◆ **Action item**
If a line of the records contains the string "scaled", copy it out.
##### Information #####
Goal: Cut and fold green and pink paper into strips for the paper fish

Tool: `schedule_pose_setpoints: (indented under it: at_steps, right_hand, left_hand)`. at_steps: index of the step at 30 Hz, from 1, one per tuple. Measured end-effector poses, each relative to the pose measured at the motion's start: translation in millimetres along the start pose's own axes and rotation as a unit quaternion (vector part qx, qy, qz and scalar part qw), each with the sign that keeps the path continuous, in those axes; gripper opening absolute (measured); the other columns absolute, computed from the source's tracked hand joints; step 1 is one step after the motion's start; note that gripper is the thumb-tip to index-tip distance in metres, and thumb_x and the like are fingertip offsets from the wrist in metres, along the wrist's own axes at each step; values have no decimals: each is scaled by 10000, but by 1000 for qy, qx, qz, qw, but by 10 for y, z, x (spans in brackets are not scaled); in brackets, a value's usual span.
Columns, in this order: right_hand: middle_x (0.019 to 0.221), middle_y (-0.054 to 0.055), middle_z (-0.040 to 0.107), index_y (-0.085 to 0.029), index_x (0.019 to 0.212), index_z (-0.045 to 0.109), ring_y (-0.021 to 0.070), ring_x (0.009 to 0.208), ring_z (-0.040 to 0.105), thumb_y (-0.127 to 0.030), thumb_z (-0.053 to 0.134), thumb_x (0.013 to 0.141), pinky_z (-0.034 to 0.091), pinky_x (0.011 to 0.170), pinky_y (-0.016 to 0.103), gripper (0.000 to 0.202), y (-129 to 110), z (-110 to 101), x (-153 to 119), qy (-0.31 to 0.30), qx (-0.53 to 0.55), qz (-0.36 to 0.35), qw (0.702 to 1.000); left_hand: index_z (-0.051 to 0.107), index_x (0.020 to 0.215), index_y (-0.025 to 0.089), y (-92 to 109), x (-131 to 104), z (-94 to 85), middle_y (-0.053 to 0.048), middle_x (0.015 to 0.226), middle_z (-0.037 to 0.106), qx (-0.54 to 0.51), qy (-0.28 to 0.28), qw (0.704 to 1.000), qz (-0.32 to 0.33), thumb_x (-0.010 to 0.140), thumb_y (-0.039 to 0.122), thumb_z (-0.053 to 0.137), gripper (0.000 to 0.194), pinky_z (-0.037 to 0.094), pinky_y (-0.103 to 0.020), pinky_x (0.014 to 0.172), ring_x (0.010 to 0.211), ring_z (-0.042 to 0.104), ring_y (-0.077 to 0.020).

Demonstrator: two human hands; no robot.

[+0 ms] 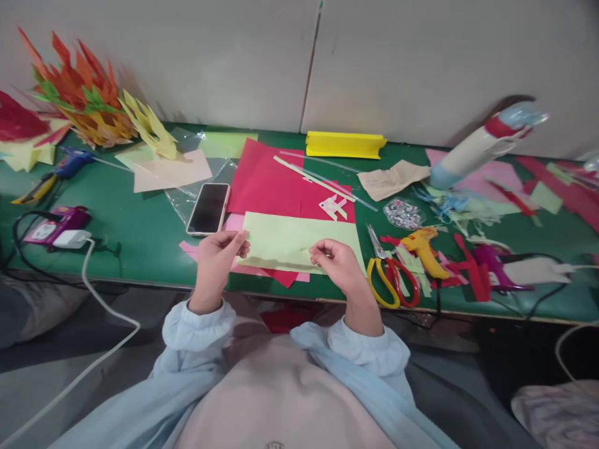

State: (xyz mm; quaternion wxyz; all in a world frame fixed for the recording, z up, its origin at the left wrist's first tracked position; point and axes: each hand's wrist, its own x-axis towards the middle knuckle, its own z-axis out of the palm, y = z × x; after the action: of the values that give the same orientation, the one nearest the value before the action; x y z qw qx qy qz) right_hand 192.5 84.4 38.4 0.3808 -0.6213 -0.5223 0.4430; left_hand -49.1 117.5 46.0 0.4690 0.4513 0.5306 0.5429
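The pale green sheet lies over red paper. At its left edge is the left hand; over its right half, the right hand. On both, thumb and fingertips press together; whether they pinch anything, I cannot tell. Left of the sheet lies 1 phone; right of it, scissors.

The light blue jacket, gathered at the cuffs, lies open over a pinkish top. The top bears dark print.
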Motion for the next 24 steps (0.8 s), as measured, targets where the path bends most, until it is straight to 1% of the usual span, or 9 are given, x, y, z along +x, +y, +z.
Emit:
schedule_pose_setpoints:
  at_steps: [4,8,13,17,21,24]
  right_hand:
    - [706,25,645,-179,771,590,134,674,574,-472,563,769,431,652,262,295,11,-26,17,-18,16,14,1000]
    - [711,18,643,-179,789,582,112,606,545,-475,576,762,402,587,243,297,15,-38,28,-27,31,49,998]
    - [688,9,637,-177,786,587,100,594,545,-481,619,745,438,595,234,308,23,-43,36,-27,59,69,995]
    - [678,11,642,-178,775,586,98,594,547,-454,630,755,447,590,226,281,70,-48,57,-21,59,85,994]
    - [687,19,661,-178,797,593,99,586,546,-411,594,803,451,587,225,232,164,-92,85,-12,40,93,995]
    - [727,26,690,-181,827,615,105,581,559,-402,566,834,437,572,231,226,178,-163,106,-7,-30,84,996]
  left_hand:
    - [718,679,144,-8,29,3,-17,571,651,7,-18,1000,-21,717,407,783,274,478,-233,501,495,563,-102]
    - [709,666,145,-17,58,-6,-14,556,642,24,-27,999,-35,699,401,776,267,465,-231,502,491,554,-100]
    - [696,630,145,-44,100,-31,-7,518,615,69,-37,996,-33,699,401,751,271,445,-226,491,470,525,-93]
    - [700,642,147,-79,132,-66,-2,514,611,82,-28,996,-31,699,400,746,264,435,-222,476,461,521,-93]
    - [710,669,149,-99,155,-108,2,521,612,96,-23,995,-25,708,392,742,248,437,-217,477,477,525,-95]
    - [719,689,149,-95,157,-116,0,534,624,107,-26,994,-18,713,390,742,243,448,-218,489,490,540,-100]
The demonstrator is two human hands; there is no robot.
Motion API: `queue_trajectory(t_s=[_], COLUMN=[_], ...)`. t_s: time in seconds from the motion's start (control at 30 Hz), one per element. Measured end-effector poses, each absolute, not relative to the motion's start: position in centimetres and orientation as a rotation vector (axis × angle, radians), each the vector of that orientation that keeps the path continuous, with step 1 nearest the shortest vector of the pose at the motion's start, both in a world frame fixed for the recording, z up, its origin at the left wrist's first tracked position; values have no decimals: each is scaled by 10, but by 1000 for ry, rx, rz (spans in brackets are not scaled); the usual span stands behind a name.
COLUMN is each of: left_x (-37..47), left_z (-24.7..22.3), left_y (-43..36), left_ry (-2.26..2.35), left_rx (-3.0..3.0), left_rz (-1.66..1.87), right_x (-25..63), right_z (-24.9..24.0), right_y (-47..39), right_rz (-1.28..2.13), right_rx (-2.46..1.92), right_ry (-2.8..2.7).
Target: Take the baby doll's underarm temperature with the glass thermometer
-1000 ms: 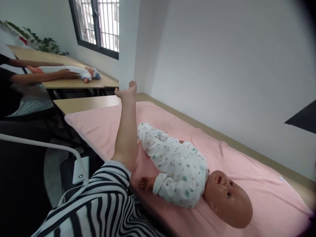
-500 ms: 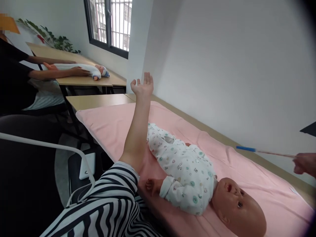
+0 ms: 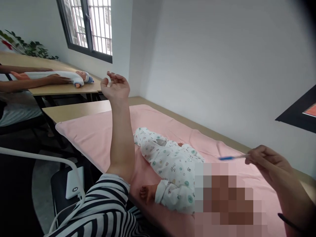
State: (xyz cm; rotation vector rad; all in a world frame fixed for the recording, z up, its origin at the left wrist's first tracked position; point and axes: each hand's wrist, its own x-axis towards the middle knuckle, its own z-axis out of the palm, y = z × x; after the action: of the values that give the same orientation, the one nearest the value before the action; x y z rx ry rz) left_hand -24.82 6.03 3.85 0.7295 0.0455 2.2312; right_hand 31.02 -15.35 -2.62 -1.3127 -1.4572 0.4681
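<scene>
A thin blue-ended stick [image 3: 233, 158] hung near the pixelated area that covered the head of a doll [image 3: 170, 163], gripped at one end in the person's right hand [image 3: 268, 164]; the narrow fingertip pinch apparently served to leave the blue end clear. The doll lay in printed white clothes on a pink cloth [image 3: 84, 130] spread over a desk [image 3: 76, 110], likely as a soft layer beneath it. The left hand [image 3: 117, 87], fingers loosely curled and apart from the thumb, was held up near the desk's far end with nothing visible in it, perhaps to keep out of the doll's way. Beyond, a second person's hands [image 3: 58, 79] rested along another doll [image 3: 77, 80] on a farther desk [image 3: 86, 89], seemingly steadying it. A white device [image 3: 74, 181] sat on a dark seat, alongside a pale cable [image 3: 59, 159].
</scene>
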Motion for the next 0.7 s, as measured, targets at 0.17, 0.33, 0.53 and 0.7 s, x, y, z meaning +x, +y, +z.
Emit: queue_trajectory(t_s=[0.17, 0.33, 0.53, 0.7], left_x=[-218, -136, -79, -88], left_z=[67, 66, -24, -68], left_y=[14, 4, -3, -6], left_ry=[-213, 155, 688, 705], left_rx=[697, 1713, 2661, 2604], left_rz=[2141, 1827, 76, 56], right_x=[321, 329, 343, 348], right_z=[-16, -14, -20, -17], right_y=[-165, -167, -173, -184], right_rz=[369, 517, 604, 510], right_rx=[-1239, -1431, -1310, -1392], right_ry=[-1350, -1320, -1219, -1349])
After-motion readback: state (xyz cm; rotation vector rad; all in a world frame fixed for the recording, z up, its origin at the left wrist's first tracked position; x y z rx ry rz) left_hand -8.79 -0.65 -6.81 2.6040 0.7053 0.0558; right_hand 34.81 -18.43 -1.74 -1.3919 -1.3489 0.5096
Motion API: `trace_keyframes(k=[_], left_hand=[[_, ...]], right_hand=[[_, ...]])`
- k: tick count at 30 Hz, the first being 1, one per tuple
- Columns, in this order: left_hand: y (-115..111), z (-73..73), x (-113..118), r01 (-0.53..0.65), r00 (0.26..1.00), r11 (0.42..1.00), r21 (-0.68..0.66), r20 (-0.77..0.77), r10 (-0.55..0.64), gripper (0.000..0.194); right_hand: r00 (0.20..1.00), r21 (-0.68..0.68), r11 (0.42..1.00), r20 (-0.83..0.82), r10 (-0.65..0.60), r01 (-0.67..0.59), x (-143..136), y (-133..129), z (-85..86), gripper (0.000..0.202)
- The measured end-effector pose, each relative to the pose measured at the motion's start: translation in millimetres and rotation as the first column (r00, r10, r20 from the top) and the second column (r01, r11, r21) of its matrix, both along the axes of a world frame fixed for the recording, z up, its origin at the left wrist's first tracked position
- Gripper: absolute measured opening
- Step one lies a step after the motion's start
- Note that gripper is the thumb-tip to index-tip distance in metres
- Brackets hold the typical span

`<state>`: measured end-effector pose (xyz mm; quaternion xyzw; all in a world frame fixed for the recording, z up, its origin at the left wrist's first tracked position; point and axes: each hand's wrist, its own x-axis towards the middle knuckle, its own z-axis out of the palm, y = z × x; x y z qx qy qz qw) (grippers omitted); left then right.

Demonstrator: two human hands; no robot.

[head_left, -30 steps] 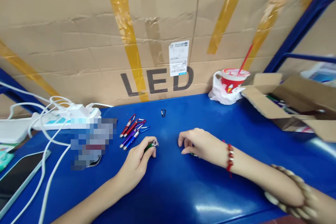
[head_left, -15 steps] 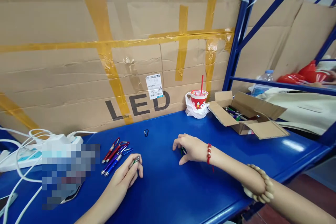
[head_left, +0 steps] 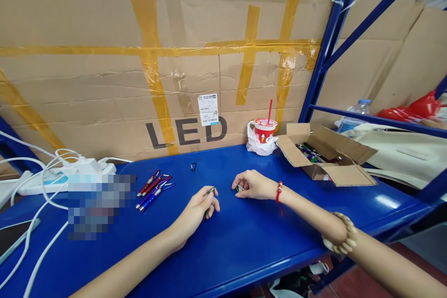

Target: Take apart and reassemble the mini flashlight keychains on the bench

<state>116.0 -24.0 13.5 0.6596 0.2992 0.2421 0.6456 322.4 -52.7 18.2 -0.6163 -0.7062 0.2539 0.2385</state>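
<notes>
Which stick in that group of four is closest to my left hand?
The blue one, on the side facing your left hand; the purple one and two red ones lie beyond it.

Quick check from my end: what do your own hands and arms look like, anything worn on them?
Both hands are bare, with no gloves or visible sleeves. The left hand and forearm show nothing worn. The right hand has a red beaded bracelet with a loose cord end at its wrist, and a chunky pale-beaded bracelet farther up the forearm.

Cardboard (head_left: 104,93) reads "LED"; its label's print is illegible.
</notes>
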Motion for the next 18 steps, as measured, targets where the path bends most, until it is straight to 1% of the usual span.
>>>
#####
◆ **Solution to this task**
Tool: `schedule_pose_setpoints: (indented under it: at_steps, right_hand, left_hand)`. at_steps: index of the step at 30 Hz, from 1, one per tuple. Measured end-effector poses, each relative to the pose measured at the motion's start: translation in millimetres along the start pose's own axes and rotation as a unit quaternion (vector part qx, qy, qz and scalar part qw), each with the sign that keeps the path continuous, in those axes; gripper opening absolute (measured); the other columns absolute, computed from the source's tracked hand joints; step 1 is one step after the motion's start; note that gripper is the thumb-tip to index-tip distance in metres, and thumb_x and the like are fingertip offsets from the wrist in metres, along the wrist's own axes at each step; values have no decimals: each is scaled by 10000, but by 1000 for qy, qx, qz, qw, but by 10 for y, z, x (spans in brackets are not scaled); in brackets, a value's usual span.
Motion API: `queue_trajectory(t_s=[_], COLUMN=[_], ...)`. t_s: time in seconds from the motion's start (control at 30 Hz), one per element. Measured end-effector poses, each absolute, not relative to the motion's start: position in centimetres and orientation as a rotation vector (axis × angle, radians), each the vector of that orientation that keeps the path continuous, with step 1 nearest the shortest vector of the pose at the motion's start, both in a world frame fixed for the recording, z up, its origin at the left wrist's first tracked position; values have no decimals: each is scaled by 10, but by 1000 for ry, rx, rz (spans in brackets are not scaled); the usual span stands behind a name.

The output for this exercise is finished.